┏━━

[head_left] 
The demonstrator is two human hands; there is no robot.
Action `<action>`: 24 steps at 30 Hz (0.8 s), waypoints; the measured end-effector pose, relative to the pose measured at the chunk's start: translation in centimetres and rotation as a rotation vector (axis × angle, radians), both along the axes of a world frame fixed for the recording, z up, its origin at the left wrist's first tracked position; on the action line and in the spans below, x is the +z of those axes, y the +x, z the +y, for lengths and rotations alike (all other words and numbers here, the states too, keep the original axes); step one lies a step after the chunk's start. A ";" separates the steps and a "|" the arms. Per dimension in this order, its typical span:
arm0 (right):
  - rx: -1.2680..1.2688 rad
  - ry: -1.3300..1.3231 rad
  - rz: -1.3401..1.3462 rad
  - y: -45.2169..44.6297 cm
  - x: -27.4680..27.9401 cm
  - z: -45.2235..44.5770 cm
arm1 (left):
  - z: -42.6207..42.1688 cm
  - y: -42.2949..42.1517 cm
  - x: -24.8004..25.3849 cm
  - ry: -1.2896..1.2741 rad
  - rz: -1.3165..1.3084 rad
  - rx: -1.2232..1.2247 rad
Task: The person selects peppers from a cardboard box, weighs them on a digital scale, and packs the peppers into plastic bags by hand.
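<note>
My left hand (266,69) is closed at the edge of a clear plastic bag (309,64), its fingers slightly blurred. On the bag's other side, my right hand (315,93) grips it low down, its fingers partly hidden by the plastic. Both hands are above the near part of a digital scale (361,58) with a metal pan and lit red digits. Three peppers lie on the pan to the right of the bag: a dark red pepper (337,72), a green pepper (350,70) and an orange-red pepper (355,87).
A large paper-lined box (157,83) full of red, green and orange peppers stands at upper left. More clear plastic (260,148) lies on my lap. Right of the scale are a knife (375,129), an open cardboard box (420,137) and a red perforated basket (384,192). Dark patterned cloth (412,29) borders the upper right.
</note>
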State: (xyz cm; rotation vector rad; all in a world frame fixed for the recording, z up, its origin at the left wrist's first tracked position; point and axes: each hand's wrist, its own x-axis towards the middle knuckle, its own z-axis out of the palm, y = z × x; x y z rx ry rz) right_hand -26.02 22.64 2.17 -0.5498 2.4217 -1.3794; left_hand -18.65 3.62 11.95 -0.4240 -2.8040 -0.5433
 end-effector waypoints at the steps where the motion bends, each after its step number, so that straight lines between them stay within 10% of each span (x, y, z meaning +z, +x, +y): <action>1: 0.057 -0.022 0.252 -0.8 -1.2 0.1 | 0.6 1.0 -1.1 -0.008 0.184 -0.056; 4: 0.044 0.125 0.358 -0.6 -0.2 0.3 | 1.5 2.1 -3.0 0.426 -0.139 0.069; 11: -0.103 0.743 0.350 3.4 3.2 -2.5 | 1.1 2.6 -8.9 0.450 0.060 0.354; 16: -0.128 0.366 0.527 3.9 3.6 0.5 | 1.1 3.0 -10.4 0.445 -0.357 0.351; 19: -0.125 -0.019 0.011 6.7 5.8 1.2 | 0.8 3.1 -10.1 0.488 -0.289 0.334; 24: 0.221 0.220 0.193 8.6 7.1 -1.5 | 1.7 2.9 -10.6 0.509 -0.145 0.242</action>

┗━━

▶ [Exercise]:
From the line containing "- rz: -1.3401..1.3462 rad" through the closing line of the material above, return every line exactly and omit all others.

▶ [Reply]:
  - rz: -1.3401..1.3462 rad
  - y: -45.2169..44.6297 cm
  - x: -27.4680..27.9401 cm
  - z: -45.2235..44.5770 cm
arm1 (left):
  - z: -42.6207..42.1688 cm
  - y: -42.2949..42.1517 cm
  - x: -24.8004..25.3849 cm
  - ry: -1.2896..1.2741 rad
  - rz: -1.3165..1.3084 rad
  - rx: -1.2232..1.2247 rad
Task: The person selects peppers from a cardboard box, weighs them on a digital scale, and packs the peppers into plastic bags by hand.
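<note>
My left hand (266,69) is closed at the edge of a clear plastic bag (309,64), its fingers slightly blurred. On the bag's other side, my right hand (315,93) grips it low down, its fingers partly hidden by the plastic. Both hands are above the near part of a digital scale (361,58) with a metal pan and lit red digits. Three peppers lie on the pan to the right of the bag: a dark red pepper (337,72), a green pepper (350,70) and an orange-red pepper (355,87).
A large paper-lined box (157,83) full of red, green and orange peppers stands at upper left. More clear plastic (260,148) lies on my lap. Right of the scale are a knife (375,129), an open cardboard box (420,137) and a red perforated basket (384,192). Dark patterned cloth (412,29) borders the upper right.
</note>
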State: (xyz cm; rotation vector rad; all in a world frame fixed for the recording, z up, its origin at the left wrist's first tracked position; point and axes: each hand's wrist, its own x-axis towards the middle knuckle, its own z-axis out of the palm, y = z × x; x y z rx ry rz) right_hand -26.02 22.64 2.17 -0.5498 2.4217 -1.3794; left_hand -18.65 3.62 11.95 -0.4240 -2.8040 -0.5433
 end-effector waypoints at the steps where the motion bends, each after its step number, so that straight lines between them stay within 10% of each span (x, y, z meaning +z, +x, +y): <action>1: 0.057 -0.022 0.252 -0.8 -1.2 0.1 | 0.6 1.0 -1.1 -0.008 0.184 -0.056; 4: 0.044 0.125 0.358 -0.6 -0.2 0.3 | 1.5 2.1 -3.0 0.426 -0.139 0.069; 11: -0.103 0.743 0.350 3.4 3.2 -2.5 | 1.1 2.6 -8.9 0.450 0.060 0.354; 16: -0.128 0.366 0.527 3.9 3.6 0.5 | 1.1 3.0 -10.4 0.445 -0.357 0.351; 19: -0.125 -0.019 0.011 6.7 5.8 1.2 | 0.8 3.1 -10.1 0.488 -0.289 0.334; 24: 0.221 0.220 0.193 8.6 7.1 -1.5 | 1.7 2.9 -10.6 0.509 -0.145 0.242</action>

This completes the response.